TRY IT :: Give back the whole listing exactly as it is written.

"""

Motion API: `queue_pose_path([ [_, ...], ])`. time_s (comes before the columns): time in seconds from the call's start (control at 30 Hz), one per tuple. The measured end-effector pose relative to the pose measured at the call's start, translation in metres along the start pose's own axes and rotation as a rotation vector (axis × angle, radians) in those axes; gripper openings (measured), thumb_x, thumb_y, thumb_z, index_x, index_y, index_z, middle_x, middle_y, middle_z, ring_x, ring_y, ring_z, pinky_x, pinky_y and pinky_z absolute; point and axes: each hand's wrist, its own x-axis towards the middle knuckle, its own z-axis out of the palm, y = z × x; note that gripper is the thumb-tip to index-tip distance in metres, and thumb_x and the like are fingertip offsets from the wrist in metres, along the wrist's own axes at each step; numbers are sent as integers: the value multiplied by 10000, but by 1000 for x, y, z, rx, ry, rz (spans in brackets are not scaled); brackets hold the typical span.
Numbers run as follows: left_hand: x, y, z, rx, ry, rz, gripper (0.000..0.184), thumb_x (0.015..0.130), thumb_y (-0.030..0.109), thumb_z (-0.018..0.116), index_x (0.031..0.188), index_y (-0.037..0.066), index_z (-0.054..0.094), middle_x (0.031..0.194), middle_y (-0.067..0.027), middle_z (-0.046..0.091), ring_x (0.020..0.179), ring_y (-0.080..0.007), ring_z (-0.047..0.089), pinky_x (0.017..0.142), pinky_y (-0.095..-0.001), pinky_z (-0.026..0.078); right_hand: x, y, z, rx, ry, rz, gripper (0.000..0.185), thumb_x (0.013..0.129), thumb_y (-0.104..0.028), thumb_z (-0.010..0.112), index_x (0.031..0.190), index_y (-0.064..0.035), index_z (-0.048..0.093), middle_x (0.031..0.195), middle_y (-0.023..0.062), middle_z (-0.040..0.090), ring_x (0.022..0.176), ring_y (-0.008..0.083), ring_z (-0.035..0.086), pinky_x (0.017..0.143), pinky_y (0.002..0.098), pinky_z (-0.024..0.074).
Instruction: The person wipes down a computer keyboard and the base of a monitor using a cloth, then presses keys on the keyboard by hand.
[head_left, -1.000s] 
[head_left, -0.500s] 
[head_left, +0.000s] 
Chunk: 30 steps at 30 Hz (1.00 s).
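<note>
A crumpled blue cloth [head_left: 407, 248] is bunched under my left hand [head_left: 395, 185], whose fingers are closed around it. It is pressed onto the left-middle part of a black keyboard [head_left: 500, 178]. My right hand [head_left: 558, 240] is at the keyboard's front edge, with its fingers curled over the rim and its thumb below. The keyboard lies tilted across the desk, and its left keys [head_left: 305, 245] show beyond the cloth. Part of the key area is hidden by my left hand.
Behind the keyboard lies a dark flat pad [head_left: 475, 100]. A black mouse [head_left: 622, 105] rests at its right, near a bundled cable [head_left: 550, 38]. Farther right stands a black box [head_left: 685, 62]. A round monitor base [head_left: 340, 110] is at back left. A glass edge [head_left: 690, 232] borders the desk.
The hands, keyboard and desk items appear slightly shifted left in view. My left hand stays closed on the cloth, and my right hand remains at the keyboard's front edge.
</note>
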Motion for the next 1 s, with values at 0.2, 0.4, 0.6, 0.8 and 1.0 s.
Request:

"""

RESPONSE TO THIS EXERCISE ::
Motion API: `queue_pose_path([ [_, ...], ])`. time_s (comes before the columns): time in seconds from the call's start (control at 30 Hz), one per tuple. The measured end-effector pose relative to the pose measured at the call's start, translation in metres along the start pose's own axes and rotation as a rotation vector (axis × angle, radians) in those axes; gripper openings (measured), thumb_x, thumb_y, thumb_z, index_x, index_y, index_z, middle_x, middle_y, middle_z, ring_x, ring_y, ring_z, pinky_x, pinky_y and pinky_z absolute; point and axes: each hand's wrist, its own x-axis towards the middle knuckle, its own z-axis out of the palm, y = z × x; note that gripper is the thumb-tip to index-tip distance in metres, and thumb_x and the like are fingertip offsets from the wrist in metres, along the wrist's own axes at each step; numbers are sent as integers: the value multiplied by 10000, but by 1000 for x, y, z, rx, ry, rz (spans in brackets are not scaled); brackets hold the typical span.
Numbers run as follows: left_hand: x, y, z, rx, ry, rz, gripper (0.000..0.184), thumb_x (0.015..0.130), thumb_y (-0.030..0.109), thumb_z (-0.018..0.116), index_x (0.031..0.188), index_y (-0.037..0.066), index_z (-0.054..0.094), middle_x (0.031..0.194), middle_y (-0.067..0.027), middle_z (-0.046..0.091), ring_x (0.020..0.179), ring_y (-0.080..0.007), ring_z (-0.047..0.089), pinky_x (0.017..0.142), pinky_y (-0.095..-0.001), pinky_z (-0.026..0.078); right_hand: x, y, z, rx, ry, rz, gripper (0.000..0.185), thumb_x (0.013..0.129), thumb_y (-0.104..0.028), thumb_z (-0.010..0.112), index_x (0.031..0.190), index_y (-0.064..0.035), index_z (-0.048..0.093), middle_x (0.031..0.195), middle_y (-0.023..0.062), middle_z (-0.040..0.090), ring_x (0.022..0.176), ring_y (-0.008..0.083), ring_z (-0.035..0.086), pinky_x (0.017..0.143), pinky_y (0.002..0.098), pinky_z (-0.024..0.074).
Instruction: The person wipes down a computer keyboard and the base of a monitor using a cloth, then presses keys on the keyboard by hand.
[head_left, -1.000s] 
[head_left, -0.500s] 
[head_left, +0.000s] 
Chunk: 30 steps at 30 Hz (1.00 s).
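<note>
A crumpled blue cloth [head_left: 407, 248] is bunched under my left hand [head_left: 395, 185], whose fingers are closed around it. It is pressed onto the left-middle part of a black keyboard [head_left: 500, 178]. My right hand [head_left: 558, 240] is at the keyboard's front edge, with its fingers curled over the rim and its thumb below. The keyboard lies tilted across the desk, and its left keys [head_left: 305, 245] show beyond the cloth. Part of the key area is hidden by my left hand.
Behind the keyboard lies a dark flat pad [head_left: 475, 100]. A black mouse [head_left: 622, 105] rests at its right, near a bundled cable [head_left: 550, 38]. Farther right stands a black box [head_left: 685, 62]. A round monitor base [head_left: 340, 110] is at back left. A glass edge [head_left: 690, 232] borders the desk.
The hands, keyboard and desk items appear slightly shifted left in view. My left hand stays closed on the cloth, and my right hand remains at the keyboard's front edge.
</note>
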Motion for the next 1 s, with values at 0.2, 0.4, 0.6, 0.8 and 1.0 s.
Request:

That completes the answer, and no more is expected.